• _Exercise details_: In the lines below, look for "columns". Copy each line where it appears.

• _Information supplied_:
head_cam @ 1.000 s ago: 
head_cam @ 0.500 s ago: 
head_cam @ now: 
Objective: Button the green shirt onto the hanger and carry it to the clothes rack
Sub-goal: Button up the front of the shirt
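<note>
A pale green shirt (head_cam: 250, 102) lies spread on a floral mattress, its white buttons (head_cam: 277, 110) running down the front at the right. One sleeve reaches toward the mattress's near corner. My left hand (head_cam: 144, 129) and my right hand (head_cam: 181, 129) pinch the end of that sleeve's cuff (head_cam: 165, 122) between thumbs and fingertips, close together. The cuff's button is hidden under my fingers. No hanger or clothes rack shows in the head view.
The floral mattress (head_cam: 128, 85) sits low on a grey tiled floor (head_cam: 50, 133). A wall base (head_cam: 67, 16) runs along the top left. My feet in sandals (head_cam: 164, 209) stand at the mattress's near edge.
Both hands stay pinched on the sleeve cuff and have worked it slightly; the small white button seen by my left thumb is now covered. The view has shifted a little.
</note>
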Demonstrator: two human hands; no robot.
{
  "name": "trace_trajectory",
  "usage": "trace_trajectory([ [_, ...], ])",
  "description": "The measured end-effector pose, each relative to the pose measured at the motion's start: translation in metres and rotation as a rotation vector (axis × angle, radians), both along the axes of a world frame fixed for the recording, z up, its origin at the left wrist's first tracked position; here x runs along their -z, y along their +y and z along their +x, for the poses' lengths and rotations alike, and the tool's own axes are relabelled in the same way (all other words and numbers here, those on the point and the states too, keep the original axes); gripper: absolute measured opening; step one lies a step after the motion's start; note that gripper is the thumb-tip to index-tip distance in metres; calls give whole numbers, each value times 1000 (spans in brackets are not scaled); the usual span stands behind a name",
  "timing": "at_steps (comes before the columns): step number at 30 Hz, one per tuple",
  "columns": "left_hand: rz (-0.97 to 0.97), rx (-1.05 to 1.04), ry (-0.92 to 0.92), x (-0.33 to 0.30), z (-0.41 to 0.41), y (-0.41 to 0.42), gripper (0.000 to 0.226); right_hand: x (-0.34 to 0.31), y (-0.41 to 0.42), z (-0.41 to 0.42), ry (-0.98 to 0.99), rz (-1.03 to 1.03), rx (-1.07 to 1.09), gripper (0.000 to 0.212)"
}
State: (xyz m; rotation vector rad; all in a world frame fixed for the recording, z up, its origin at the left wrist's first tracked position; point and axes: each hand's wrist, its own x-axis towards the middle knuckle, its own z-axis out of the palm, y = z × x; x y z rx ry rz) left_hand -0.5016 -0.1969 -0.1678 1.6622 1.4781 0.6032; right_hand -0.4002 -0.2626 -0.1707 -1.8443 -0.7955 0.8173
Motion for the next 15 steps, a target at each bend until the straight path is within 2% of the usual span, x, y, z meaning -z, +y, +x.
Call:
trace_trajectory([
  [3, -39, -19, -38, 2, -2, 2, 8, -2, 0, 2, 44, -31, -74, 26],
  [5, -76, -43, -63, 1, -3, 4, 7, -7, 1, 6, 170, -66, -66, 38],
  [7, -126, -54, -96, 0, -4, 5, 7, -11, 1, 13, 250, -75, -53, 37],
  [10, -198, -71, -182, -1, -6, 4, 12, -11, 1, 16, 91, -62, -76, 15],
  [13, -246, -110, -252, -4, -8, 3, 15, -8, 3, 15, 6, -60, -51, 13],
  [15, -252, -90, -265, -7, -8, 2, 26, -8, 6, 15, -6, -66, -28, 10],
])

• _Your response_:
  "timing": "at_steps (comes before the columns): step number at 30 Hz, one per tuple",
  "columns": "left_hand: rz (-0.97 to 0.97), rx (-1.05 to 1.04), ry (-0.92 to 0.92), x (-0.33 to 0.30), z (-0.41 to 0.41), y (-0.41 to 0.42), gripper (0.000 to 0.226); right_hand: x (-0.34 to 0.31), y (-0.41 to 0.42), z (-0.41 to 0.42), ry (-0.98 to 0.99), rz (-1.03 to 1.03), rx (-1.07 to 1.09), gripper (0.000 to 0.212)"

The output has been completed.